[Work item] I'd like every line in the following listing that holds "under" copied.

▬▬▬

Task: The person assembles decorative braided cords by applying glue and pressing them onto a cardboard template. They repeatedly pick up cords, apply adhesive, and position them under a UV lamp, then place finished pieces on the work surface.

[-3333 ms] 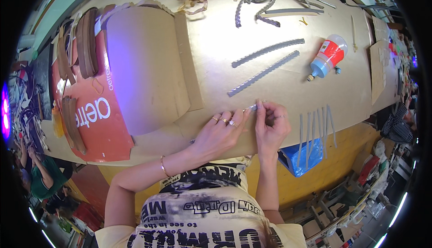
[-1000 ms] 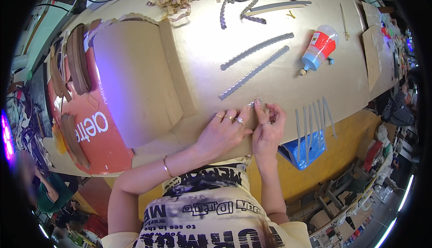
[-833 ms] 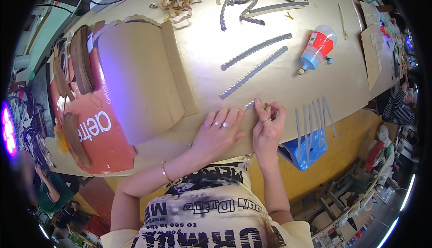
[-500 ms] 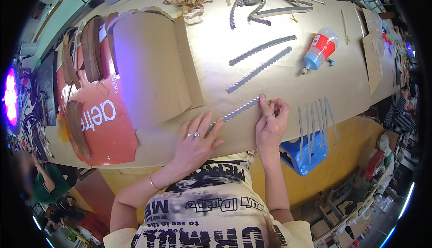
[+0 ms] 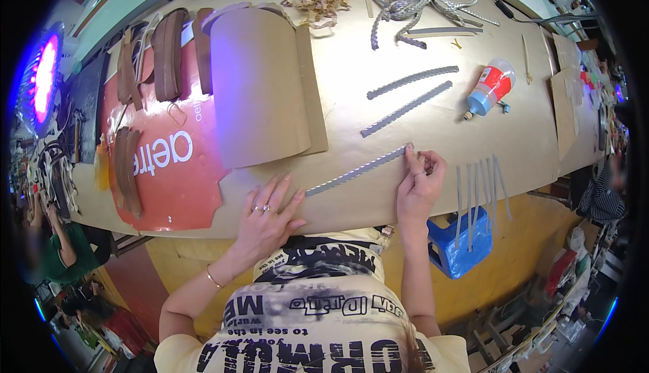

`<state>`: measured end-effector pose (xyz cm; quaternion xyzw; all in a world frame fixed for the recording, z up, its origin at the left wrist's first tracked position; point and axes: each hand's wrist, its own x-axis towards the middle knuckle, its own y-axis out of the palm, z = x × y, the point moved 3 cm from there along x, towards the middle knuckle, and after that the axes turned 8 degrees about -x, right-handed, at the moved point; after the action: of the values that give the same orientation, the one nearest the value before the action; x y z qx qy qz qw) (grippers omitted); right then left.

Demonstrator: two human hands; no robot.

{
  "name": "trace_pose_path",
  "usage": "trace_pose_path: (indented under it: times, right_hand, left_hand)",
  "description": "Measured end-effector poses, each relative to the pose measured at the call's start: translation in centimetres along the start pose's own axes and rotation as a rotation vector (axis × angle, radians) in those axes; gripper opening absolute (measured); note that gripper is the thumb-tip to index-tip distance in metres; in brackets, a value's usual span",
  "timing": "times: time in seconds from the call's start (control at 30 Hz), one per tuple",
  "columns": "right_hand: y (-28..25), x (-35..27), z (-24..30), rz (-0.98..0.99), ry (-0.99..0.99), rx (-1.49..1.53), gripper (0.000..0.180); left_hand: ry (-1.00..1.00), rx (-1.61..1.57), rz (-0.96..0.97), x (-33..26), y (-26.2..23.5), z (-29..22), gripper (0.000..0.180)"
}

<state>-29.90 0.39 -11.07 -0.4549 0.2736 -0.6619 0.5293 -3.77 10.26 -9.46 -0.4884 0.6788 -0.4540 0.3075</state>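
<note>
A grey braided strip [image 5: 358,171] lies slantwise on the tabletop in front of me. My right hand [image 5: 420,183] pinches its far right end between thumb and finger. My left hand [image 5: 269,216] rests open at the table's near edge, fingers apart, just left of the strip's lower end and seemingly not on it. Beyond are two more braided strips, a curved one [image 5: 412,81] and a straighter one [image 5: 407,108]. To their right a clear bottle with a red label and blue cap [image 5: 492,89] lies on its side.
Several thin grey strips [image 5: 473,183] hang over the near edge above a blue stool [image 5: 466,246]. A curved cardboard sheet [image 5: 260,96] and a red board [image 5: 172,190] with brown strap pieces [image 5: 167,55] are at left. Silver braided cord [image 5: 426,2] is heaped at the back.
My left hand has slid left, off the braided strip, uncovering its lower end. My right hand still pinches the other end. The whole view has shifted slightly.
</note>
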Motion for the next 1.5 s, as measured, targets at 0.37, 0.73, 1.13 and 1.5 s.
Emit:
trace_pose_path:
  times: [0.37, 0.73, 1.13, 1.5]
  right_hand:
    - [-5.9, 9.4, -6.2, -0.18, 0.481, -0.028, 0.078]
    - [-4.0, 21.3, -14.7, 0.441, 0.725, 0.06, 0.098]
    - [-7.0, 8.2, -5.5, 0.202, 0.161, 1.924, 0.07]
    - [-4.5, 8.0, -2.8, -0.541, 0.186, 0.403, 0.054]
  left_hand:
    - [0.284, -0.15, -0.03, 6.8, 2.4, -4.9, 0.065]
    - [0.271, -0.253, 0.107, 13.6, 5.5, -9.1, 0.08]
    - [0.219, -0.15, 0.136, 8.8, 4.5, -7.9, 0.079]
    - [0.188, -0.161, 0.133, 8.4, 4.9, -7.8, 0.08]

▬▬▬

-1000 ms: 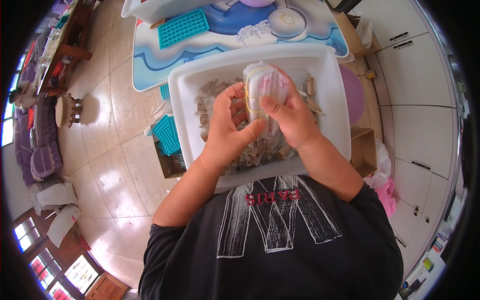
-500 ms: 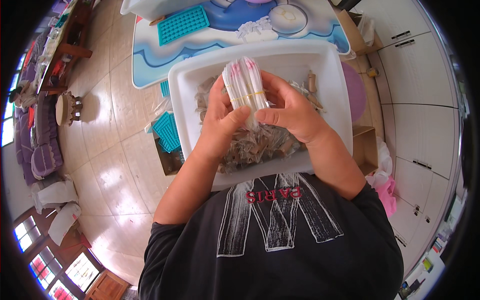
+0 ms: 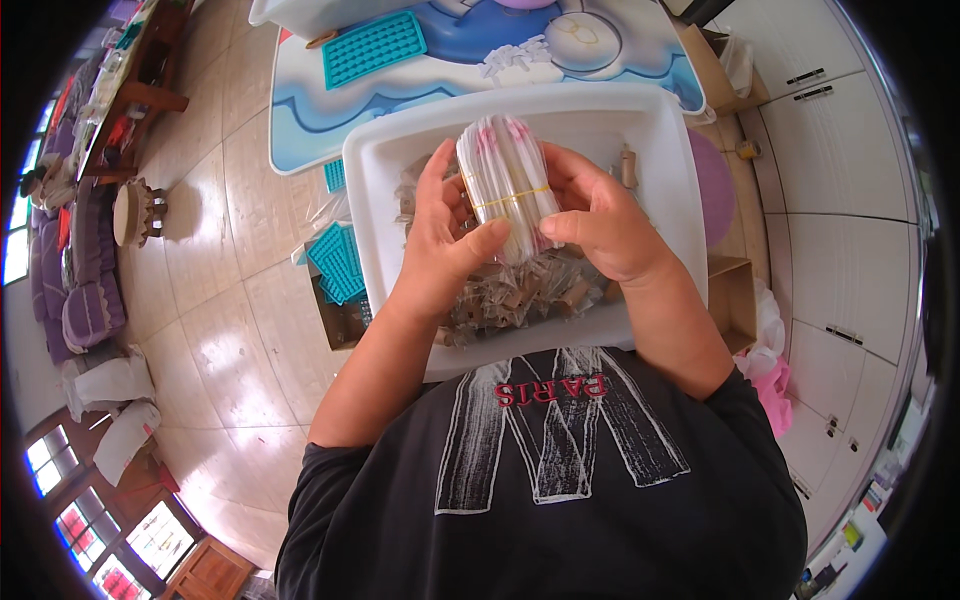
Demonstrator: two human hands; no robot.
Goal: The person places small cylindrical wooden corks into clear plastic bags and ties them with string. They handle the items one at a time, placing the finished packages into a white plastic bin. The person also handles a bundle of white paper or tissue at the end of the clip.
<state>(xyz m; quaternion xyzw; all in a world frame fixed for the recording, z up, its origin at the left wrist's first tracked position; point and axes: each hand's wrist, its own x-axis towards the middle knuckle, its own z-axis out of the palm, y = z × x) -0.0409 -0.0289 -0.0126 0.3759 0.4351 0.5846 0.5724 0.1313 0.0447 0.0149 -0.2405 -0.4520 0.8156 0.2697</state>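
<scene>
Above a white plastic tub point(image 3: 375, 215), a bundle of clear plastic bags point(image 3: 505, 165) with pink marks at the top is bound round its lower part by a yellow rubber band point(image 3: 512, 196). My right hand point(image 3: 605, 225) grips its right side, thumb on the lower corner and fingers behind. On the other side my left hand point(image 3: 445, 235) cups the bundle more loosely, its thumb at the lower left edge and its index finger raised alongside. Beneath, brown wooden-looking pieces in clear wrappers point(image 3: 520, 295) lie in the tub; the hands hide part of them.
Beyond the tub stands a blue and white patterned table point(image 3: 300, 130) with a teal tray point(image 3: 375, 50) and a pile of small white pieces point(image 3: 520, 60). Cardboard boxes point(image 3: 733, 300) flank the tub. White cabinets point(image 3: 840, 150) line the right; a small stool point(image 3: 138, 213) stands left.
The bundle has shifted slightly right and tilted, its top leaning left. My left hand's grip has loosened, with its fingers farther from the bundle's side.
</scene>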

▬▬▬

[Answer to this task]
Task: The person assembles decorative braided cords by applying glue and pressing them onto a cardboard template. They repeatedly pick up cords, apply adhesive, and position them under a UV lamp, then place finished pieces on the work surface.
  "usage": "trace_pose_path: (indented under it: times, right_hand, left_hand)",

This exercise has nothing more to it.